Nassauer: Es besteht - das hat auch zum Beispiel der ehemalige amerikanische Verteidigungsminister Chuck Hagel kürzlich gesagt - die Gefahr, dass hier wieder neues Wettrüsten in Gang gesetzt wird, weil im Prinzip keiner sein Gesicht verlieren will und beide Seiten, also Russland und die NATO, immer weiter kleine Nadelstiche setzen, mit denen die andere Seite wiederum zu Reaktionen herausgefordert wird. Nehmen wir mal den Westen als Beispiel, um nicht immer nur die Russen als Beispiel zu nehmen. Die NATO nimmt die von den Russen klar abgelehnten Raketenabwehrprojekte in Rumänien jetzt in Betrieb, beginnt mit dem Bau eines ähnlichen Projektes in Polen, macht in diesem Jahr noch vor dem NATO-Gipfel ein großes Manöver in Polen. Das alles hat natürlich damit zu tun, dass wir mit den neuen Mitgliedern Mitglieder haben in der NATO, die tatsächlich auch sagen, dass sie Angst vor einem Angriff Russlands auf ihr Territorium haben, zum Beispiel im Baltikum oder in Polen. Und diese Balance, die im Kalten Krieg zu den großen Fähigkeiten der Politik gehörte, nämlich in solchen Situationen Politik als deeskalierendes Element einzusetzen, die scheint im Moment ein bisschen verloren gegangen zu sein. Beide Seiten eskalieren dadurch, dass sie neue Ankündigungen über Aufrüstung, über neue Rüstungsschritte, über neue Militärstationierungen et cetera vornehmen.
"Russland ist teilweise auch ein reagierender Faktor"
Armbrüster: Aber ist Moskau, ist Russland da nicht eindeutig der treibende Faktor?
Nassauer: Nicht eindeutig. Nein. Russland ist teilweise auch ein reagierender Faktor, weil seit 2001 klare Warnsignale an den Westen gehen, dass Russland ein Mitspracherecht bei europäischen Sicherheitsfragen immer wieder in den Wind geschlagen worden sind. Putin hat das selber in mehreren Reden sehr deutlich als Problem benannt, dass es mit ihm nicht so weitergehen wird wie mit Jelzin, nämlich dass die NATO entscheidet, was sie macht und Russland dann sagen kann, ob es das unterstützt oder ablehnt, aber es passiert gar nichts, die NATO macht, was sie will.

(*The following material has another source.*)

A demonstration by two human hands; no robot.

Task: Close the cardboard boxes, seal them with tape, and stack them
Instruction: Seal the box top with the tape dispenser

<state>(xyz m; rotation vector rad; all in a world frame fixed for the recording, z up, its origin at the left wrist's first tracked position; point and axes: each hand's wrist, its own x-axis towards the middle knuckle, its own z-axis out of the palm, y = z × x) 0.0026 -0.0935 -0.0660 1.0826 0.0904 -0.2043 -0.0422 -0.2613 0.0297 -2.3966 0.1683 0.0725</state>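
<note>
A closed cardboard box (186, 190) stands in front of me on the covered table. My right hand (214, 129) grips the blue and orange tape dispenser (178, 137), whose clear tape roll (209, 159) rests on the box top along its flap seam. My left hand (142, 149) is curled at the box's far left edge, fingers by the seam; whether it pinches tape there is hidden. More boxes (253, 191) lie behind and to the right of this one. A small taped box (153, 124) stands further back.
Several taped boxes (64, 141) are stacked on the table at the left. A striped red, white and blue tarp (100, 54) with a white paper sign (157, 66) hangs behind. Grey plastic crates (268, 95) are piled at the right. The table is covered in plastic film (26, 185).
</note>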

Armbrüster: Der Friedensforscher Otfried Nassauer, Leiter des Berliner Informationszentrums für Transatlantische Sicherheit, hier im "Journal vor Mitternacht" im Deutschlandfunk.
Äußerungen unserer Gesprächspartner geben deren eigene Auffassungen wieder. Der Deutschlandfunk macht sich Äußerungen seiner Gesprächspartner in Interviews und Diskussionen nicht zu eigen.